• [WHAT TO WORK ON]:
Begin with the line containing "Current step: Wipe" and copy every line after it to the end of the entries, exactly, leaving out the lines before it.
++++++++
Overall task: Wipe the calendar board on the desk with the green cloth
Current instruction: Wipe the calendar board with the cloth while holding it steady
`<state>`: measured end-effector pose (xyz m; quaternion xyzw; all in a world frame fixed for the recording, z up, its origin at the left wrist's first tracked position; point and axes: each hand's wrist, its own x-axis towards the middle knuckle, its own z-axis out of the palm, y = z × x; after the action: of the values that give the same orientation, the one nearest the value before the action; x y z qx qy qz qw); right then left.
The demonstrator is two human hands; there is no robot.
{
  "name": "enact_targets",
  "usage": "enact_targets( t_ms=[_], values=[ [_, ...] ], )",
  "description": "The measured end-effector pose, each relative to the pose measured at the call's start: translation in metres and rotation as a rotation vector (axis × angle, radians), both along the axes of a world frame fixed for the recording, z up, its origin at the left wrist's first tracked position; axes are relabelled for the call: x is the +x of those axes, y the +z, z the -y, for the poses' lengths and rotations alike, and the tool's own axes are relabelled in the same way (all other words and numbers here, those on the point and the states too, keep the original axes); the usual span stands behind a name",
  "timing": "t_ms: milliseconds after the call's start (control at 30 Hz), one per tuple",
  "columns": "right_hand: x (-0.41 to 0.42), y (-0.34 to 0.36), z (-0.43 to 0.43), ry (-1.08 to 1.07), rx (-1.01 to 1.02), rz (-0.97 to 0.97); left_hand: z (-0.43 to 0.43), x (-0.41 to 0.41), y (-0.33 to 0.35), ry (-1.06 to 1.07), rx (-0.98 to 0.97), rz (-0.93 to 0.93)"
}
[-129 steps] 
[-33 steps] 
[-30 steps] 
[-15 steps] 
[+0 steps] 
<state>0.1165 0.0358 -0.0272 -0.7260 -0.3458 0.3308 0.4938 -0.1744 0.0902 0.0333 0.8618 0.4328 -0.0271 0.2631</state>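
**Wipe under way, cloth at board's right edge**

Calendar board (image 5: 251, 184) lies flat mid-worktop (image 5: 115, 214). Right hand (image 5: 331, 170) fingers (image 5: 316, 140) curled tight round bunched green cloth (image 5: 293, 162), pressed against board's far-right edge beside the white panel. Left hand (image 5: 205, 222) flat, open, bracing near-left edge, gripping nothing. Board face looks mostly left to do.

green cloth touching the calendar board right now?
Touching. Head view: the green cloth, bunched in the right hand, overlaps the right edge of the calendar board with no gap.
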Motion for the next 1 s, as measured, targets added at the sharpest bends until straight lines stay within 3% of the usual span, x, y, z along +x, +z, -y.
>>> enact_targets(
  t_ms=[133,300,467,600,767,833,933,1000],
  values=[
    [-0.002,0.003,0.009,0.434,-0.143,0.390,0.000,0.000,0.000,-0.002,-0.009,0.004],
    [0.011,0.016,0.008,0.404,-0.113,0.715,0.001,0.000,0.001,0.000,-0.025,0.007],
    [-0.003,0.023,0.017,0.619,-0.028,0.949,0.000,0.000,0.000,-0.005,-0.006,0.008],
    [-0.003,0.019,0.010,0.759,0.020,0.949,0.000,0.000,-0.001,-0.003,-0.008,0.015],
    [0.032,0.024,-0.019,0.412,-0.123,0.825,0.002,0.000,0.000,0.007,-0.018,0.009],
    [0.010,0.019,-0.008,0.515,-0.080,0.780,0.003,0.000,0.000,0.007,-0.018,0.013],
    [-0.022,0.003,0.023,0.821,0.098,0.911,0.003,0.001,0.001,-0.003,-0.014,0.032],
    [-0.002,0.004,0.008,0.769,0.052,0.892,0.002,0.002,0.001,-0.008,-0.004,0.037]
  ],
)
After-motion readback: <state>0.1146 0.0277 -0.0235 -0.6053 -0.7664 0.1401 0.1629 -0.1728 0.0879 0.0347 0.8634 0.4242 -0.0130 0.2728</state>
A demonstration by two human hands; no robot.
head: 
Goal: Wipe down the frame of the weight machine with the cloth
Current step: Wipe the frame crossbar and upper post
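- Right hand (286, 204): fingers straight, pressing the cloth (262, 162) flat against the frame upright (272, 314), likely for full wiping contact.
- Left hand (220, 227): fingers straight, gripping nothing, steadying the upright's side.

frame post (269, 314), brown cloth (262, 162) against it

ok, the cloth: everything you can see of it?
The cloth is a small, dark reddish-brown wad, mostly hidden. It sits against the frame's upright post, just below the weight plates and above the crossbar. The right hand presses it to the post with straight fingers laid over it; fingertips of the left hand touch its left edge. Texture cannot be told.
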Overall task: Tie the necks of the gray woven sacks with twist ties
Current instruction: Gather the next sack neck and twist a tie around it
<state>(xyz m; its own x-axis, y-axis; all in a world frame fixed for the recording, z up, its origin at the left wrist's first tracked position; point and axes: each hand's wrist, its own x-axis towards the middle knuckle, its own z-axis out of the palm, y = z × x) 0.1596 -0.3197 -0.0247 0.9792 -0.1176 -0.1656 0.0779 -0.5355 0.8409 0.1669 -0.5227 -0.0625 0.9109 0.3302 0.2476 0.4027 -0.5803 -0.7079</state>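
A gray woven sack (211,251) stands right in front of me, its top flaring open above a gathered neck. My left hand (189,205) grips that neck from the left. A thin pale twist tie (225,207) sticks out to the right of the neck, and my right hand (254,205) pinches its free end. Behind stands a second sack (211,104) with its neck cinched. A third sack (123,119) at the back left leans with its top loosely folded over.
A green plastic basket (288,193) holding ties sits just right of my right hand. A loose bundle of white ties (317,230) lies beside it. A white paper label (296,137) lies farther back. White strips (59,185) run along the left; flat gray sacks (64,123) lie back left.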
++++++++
• [TASK SOLUTION]:
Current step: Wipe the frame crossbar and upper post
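- Right hand (286, 204): fingers straight, pressing the cloth (262, 162) flat against the frame upright (272, 314), likely for full wiping contact.
- Left hand (220, 227): fingers straight, gripping nothing, steadying the upright's side.

frame post (269, 314), brown cloth (262, 162) against it

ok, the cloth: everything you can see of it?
The cloth is a small, dark reddish-brown wad, mostly hidden. It sits against the frame's upright post, just below the weight plates and above the crossbar. The right hand presses it to the post with straight fingers laid over it; fingertips of the left hand touch its left edge. Texture cannot be told.
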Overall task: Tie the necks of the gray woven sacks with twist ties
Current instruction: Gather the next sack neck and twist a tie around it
<state>(xyz m; its own x-axis, y-axis; all in a world frame fixed for the recording, z up, its origin at the left wrist's first tracked position; point and axes: each hand's wrist, its own x-axis towards the middle knuckle, its own z-axis out of the palm, y = z × x) 0.1596 -0.3197 -0.0247 0.9792 -0.1176 -0.1656 0.0779 -0.5355 0.8409 0.1669 -0.5227 -0.0625 0.9109 0.3302 0.2476 0.4027 -0.5803 -0.7079</state>
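A gray woven sack (211,251) stands right in front of me, its top flaring open above a gathered neck. My left hand (189,205) grips that neck from the left. A thin pale twist tie (225,207) sticks out to the right of the neck, and my right hand (254,205) pinches its free end. Behind stands a second sack (211,104) with its neck cinched. A third sack (123,119) at the back left leans with its top loosely folded over.
A green plastic basket (288,193) holding ties sits just right of my right hand. A loose bundle of white ties (317,230) lies beside it. A white paper label (296,137) lies farther back. White strips (59,185) run along the left; flat gray sacks (64,123) lie back left.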

Nothing remains to be done in this exercise.